I messed this up when rebasing. As it turns out,
filemap_range_has_writeback() returns true if there's any folio in the
mapping that's locked, regardless of writeback state. I'm going to
replace this line with filemap_fdatawait_range() instead.

>
>         max_pages = min_t(unsigned int, fc->max_pages,
>                         fc->max_read / PAGE_SIZE);
> @@ -1172,7 +1095,7 @@ static ssize_t fuse_send_write_pages(struct fuse_io_args *ia,
>         int err;
>
>         for (i = 0; i < ap->num_folios; i++)
> -               fuse_wait_on_folio_writeback(inode, ap->folios[i]);
> +               folio_wait_writeback(ap->folios[i]);
>
>         fuse_write_args_fill(ia, ff, pos, count);
>         ia->write.in.flags = fuse_write_flags(iocb);
> @@ -1622,7 +1545,7 @@ ssize_t fuse_direct_io(struct fuse_io_priv *io, struct iov_iter *iter,
>                         return res;
>                 }
>         }
> -       if (!cuse && fuse_range_is_writeback(inode, idx_from, idx_to)) {
> +       if (!cuse && filemap_range_has_writeback(mapping, pos, (pos + count - 1))) {
>                 if (!write)
>                         inode_lock(inode);
>                 fuse_sync_writes(inode);
> @@ -1824,8 +1747,10 @@ static void fuse_writepage_free(struct fuse_writepage_args *wpa)

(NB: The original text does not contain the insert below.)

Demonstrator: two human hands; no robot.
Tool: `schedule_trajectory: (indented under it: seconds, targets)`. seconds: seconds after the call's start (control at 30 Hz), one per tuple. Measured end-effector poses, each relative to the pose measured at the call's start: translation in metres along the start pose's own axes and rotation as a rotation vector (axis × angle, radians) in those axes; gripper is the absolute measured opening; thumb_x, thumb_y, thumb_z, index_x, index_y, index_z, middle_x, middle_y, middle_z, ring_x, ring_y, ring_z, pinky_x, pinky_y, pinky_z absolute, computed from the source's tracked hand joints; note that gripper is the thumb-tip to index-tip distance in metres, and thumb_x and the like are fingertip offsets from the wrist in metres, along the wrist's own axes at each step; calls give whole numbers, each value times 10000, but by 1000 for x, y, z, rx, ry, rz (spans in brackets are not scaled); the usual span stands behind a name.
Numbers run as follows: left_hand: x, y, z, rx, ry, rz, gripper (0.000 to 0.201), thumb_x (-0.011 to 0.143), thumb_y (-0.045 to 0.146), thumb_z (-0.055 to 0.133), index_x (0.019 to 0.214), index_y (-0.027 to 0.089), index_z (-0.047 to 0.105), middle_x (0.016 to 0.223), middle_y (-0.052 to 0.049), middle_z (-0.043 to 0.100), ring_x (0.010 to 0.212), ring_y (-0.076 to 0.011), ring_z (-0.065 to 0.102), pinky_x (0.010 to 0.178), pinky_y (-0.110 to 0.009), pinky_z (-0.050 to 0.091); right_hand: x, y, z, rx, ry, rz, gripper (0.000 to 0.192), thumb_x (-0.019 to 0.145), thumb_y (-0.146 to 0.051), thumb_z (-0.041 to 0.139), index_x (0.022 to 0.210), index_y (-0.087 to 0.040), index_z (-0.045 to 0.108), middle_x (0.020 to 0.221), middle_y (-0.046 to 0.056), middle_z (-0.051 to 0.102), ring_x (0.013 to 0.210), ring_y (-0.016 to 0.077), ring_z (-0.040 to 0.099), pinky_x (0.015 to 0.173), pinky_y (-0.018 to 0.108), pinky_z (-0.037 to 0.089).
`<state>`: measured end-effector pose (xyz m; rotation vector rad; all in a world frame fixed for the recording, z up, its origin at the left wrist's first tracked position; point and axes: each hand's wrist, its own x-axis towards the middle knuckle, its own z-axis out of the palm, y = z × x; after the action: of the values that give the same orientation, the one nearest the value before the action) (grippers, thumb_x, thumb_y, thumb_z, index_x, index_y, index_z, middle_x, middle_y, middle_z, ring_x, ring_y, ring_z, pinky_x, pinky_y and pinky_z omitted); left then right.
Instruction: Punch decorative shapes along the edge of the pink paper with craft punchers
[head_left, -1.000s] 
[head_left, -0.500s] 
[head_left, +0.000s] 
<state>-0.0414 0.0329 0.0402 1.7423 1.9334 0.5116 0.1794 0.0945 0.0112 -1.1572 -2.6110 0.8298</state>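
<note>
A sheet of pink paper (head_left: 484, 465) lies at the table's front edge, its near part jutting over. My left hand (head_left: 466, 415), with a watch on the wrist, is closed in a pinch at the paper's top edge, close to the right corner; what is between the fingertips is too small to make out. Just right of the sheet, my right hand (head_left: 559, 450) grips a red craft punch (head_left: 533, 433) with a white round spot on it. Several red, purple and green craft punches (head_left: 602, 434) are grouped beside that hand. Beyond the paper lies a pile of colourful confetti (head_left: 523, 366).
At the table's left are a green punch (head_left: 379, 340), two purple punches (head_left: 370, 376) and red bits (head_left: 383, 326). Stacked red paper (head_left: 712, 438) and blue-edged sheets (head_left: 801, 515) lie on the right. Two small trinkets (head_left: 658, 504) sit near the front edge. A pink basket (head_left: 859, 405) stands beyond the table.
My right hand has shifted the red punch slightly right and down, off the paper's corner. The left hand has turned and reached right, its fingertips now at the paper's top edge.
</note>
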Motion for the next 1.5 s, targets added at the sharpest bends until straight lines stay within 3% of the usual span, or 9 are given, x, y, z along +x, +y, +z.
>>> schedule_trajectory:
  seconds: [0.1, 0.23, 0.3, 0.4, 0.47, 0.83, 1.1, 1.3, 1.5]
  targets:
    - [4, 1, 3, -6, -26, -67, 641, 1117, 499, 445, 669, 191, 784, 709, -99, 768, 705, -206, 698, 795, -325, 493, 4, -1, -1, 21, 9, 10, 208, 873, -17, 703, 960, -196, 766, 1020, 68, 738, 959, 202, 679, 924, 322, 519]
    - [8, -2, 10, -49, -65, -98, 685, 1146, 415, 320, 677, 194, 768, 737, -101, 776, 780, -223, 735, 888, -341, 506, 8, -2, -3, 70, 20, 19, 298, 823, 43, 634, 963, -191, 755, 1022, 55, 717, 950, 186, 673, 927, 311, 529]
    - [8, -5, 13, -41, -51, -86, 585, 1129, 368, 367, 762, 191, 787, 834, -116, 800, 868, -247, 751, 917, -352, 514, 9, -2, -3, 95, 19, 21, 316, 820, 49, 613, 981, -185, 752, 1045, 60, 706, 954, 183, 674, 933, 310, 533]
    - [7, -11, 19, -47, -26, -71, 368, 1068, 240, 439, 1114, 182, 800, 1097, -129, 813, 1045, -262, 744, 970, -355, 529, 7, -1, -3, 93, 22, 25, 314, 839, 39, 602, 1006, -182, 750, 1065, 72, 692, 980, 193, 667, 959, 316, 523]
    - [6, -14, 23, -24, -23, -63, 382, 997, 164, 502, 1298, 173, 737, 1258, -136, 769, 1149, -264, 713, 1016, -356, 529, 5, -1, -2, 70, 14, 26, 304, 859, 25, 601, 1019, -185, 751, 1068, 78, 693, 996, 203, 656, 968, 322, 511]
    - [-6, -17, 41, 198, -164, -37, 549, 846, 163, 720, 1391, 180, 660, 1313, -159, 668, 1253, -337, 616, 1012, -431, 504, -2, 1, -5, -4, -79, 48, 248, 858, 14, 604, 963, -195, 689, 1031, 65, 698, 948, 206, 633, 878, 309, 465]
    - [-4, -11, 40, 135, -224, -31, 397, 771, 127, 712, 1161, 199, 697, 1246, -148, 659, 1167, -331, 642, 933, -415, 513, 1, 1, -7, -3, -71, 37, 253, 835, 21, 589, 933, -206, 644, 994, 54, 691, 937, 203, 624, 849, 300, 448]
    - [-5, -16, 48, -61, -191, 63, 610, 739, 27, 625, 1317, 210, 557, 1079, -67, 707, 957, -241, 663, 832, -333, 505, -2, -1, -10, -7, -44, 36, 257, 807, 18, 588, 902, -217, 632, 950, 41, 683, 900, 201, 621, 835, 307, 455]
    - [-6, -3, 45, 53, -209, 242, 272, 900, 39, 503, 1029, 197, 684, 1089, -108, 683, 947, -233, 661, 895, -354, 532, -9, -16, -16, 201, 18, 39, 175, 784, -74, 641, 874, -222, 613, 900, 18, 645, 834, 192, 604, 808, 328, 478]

>         if (wpa->bucket)
>                 fuse_sync_bucket_dec(wpa->bucket);
>
> -       for (i = 0; i < ap->num_folios; i++)
> +       for (i = 0; i < ap->num_folios; i++) {
> +               folio_end_writeback(ap->folios[i]);
>                 folio_put(ap->folios[i]);
> +       }
>
>         fuse_file_put(wpa->ia.ff, false);
>
> @@ -1838,7 +1763,7 @@ static void fuse_writepage_finish_stat(struct inode *inode, struct folio *folio)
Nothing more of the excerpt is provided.